(Dataset section begins)
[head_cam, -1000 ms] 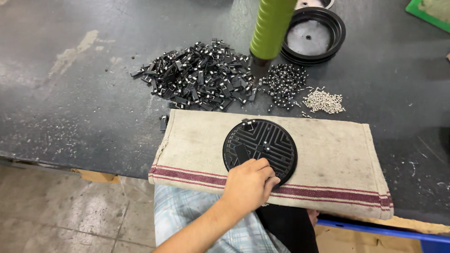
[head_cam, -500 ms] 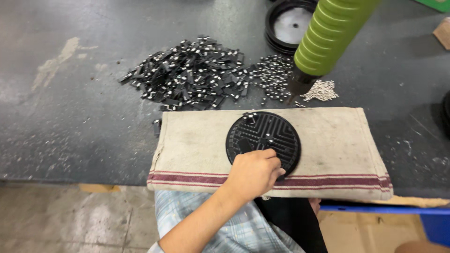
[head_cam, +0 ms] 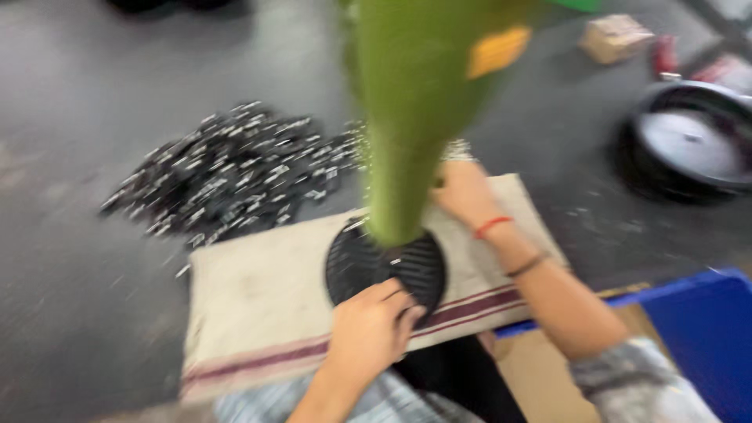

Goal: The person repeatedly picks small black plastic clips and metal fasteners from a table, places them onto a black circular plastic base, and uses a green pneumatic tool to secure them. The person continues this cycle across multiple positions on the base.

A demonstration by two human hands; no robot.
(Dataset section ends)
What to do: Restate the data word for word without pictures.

Response below:
[head_cam, -1000 ms] 
[head_cam, -500 ms] 
[head_cam, +0 ms] 

Goal: The person repeatedly picks small black plastic clips and metal fasteners from a table, places them onto a black circular plastic base, and uses a green pneumatic tool to secure them. The person continues this cycle across multiple positions on the base.

A demonstration by two human hands; no robot.

For this exercise, nothing more remains to be done.